Although the intent of the RAI/MDS was primarily to improve resident care, one criticism of the instrument is that it has resulted in nurses "nursing" the regulations instead of the resident. The Paired RAI/MDS Specialist Model allows nurses to continue nursing the resident and then use their hands-on assessment to accurately complete the RAI/MDS.

RAI/MDS data generate quality indicators that serve to paint a picture of the health care being delivered to residents in U.S. long-term care facilities. These data are available to regulatory agencies and health-care consumers. It is imperative that data coded into the RAI/MDS be accurate, and nurse assessment coordinators play a key role in this process.

Reimbursement hinges on accurate and timely completion of the instrument.

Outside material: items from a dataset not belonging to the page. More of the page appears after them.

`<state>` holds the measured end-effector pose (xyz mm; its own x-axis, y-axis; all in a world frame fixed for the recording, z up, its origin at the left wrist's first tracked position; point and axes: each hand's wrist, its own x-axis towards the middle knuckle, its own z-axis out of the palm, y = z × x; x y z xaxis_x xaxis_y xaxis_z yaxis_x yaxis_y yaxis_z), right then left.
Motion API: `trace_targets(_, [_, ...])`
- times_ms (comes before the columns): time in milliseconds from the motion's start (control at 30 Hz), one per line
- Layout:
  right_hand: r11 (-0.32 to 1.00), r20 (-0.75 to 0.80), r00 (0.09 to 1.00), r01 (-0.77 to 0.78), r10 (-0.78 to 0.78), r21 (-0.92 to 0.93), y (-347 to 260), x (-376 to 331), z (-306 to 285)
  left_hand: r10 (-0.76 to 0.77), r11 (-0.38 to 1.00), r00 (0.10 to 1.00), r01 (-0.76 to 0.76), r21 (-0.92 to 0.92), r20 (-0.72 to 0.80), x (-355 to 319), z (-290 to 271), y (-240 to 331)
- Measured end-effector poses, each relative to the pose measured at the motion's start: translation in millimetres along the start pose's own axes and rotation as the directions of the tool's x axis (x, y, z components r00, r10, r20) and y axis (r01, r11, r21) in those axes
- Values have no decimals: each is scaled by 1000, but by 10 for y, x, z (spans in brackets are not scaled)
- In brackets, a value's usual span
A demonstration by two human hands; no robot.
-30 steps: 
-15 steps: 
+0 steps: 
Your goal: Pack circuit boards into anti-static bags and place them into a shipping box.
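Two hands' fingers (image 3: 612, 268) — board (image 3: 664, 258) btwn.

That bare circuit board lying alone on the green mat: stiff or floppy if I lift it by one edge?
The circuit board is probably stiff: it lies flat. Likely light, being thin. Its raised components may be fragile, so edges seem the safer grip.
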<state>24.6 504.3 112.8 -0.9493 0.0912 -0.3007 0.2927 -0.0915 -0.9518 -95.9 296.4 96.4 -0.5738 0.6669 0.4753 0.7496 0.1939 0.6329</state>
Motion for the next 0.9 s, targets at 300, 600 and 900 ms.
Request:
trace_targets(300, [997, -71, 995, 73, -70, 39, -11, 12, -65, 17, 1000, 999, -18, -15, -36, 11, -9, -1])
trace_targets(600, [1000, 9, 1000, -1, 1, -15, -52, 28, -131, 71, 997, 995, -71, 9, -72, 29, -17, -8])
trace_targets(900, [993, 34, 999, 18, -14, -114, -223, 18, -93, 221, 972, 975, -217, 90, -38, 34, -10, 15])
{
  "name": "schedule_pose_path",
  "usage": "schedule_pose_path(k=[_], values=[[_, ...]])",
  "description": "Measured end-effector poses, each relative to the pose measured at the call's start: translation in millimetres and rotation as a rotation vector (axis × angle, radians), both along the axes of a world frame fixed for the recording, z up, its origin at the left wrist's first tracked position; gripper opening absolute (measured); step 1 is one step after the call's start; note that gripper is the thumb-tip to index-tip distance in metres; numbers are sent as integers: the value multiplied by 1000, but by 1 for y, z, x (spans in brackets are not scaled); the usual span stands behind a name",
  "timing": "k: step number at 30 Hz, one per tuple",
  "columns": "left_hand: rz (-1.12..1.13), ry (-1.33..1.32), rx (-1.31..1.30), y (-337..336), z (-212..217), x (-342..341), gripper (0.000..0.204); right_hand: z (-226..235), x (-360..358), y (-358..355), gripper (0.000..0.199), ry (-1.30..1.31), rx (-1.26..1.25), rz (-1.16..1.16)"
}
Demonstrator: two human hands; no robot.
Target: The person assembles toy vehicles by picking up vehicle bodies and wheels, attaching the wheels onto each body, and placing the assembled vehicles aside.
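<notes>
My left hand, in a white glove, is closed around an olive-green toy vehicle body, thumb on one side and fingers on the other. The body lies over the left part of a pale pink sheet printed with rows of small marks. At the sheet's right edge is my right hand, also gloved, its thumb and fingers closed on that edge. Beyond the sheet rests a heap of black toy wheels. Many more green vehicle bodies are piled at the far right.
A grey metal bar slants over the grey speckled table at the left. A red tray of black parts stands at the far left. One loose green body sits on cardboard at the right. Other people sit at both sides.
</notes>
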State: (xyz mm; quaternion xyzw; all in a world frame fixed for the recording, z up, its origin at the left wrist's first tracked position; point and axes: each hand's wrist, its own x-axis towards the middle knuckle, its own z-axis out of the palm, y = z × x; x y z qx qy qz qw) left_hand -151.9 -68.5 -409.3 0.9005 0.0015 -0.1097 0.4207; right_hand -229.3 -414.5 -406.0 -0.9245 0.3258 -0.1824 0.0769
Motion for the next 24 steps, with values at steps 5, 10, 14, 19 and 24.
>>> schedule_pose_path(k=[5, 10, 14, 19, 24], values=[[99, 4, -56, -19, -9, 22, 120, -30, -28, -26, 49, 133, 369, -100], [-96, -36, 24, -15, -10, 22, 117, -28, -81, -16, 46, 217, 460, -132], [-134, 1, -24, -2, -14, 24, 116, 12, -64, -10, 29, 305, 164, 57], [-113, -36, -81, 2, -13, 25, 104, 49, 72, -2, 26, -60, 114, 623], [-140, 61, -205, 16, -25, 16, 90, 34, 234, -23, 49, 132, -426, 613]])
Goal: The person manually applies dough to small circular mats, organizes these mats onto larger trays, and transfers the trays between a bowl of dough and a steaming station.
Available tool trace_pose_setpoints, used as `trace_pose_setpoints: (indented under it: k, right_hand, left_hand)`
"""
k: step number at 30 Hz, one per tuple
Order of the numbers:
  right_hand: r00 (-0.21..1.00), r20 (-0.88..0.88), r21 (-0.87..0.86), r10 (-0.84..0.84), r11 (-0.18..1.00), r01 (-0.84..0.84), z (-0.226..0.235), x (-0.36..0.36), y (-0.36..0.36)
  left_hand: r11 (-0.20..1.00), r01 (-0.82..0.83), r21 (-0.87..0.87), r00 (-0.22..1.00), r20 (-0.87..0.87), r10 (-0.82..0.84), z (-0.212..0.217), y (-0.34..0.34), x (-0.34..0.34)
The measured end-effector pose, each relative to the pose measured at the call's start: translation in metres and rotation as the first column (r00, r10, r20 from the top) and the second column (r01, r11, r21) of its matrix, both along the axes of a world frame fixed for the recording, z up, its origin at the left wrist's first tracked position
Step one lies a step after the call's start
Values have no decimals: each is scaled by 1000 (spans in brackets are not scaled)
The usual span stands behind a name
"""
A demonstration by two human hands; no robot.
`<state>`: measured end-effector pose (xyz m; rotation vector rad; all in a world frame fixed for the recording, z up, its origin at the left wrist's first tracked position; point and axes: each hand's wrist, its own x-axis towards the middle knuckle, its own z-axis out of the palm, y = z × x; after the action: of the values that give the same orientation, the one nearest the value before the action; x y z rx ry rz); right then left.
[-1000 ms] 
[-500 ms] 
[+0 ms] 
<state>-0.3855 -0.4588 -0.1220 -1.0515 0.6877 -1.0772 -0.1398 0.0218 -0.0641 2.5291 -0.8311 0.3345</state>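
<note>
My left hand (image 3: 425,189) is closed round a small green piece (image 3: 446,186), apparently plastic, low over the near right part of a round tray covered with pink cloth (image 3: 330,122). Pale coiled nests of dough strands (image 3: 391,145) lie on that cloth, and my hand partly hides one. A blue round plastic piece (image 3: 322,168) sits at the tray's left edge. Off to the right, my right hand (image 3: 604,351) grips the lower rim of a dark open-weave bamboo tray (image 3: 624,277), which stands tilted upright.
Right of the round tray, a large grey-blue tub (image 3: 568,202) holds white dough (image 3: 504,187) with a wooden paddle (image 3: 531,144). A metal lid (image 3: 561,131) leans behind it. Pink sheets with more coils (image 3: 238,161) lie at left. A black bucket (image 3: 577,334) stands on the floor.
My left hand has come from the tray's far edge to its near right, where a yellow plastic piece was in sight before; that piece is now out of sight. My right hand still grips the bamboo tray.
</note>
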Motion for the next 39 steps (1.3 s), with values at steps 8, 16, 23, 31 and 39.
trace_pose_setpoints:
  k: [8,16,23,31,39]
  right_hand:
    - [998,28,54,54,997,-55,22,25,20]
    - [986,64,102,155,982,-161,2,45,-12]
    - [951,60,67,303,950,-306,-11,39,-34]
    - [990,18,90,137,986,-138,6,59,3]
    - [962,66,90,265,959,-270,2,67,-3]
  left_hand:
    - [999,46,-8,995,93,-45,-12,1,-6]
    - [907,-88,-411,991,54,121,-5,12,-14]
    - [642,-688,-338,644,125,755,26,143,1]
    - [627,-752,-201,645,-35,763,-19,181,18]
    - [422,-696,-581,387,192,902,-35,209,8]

A late assessment means lost dollars; therefore, facilities must implement systems that guarantee timely completion and submission of RAI/MDS data. By using the Paired RAI/MDS Specialist Model, 100% compliance with regulatory time frames was achieved.

The RAI/MDS Paired Specialist Model presents one way that findings from job satisfaction research can be used to creatively reengineer nursing duties and responsibilities. Benefits to nurses, residents, and organizations include enhanced satisfaction, improved clinical skill sets, increased efficiency, and a healthier bottom line.


The model described in this article is a workable compromise between having one designated RNAC for 50 to 100 residents (as done in the private sector) versus having all nurses assume RAI/MDS responsibility for residents in their caseload regardless of their skill set or familiarity with the RAI/MDS. The Paired RAI/MDS Specialist Model allows development of RAI/MDS expertise coupled with regular reprieves from the repetitive aspects of the RAI/MDS. Additionally, there is no loss of hands-on nursing skills as might otherwise occur when an RNAC is removed from direct resident care. This model is being introduced to the remaining five units at the authors' facility, with the expectation of achieving similar improvements in timeliness, accuracy, efficiency, and greater satisfaction with the RAI/MDS process.